28 June 2026, 8:35 AM – 12:00 PM (local time)

Faculty

  • Alexandra Moskalewicz, MSc – Research Analyst, Child Health Evaluative Sciences, The Hospital for Sick Children Research Institute, Toronto, Canada
  • David U. Garibay-Treviño, MSc – PhD Candidate, School of Epidemiology and Public Health, The University of Ottawa, Ottawa, Canada
  • Eline Krijkamp, PhD – Assistant Professor, Health Technology Assessment, Erasmus School of Health Policy & Management, Erasmus University Rotterdam, Netherlands
  • Petros Pechlivanoglou, PhD – Senior Scientist, Child Health Evaluative Sciences, The Hospital for Sick Children Research Institute, Toronto, Canada

Course Overview

Time-to-event outcomes are common inputs for decision models. However, these data are not always available at the individual patient level, and modelers must extract information from aggregate sources such as overall survival and progression-free survival curves from oncology trials. These aggregate data present challenges in informing decision models and determining the level of complexity that can be appropriately modeled.

This course is designed for researchers tasked with building decision models using aggregate information from published survival curves. The course will cover core survival analysis concepts with a focus on non-parametric and parametric survival modeling. Participants will be introduced to methods for digitizing survival curves, including both automated and point-and-click approaches, and the reconstruction of individual patient data from published Kaplan–Meier curves.

The course will cover decision modeling approaches that rely on extrapolations from parametric survival models of reconstructed data, including partitioned survival models. Alternative approaches will also be discussed that aim to represent the underlying disease process using digitized data, such as estimating transition rates for state-transition models. These approaches include approximation methods and methods based on Bayesian calibration.

Participants will also learn how parameter uncertainty can be propagated through these methods to the health economic outputs of decision models. Real-world examples will be used throughout, and participants will engage in hands-on programming exercises in R.

This course will provide participants with a set of tools and resources to apply when individual patient data are not available for decision model development.


Learning Objectives

Participants will learn how to:

  • Recognize the advantages and drawbacks regarding the types of decision models that can be built using information from published survival curves
  • Explain how to implement different approaches to inform inputs for decision models that rely on published survival curves
  • Execute code in R to transform published survival curves into inputs for specific types of decision models

Course Format

The course will combine conceptual instruction with applied programming exercises.

Participants will be introduced to survival analysis concepts, methods for digitizing survival curves, reconstruction of individual patient data, and approaches for extrapolation and model parameterization.
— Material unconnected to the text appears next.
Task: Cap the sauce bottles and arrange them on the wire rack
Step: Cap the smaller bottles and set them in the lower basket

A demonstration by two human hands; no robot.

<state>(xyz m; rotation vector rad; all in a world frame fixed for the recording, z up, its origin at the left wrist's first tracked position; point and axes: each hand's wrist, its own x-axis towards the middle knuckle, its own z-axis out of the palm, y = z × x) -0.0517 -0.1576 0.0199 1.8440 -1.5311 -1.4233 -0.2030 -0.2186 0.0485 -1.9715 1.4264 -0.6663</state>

Real-world examples will be used throughout, and hands-on coding exercises in R will allow participants to apply the methods discussed during the session and continue using the provided scripts after the course.


Participant Requirements

Participants should have a basic understanding of survival analysis and decision analytic modeling. No pre-course preparation regarding course content is required.

Participants should bring their own laptops with the latest versions of R and RStudio installed and should have administrative rights to install R packages if needed.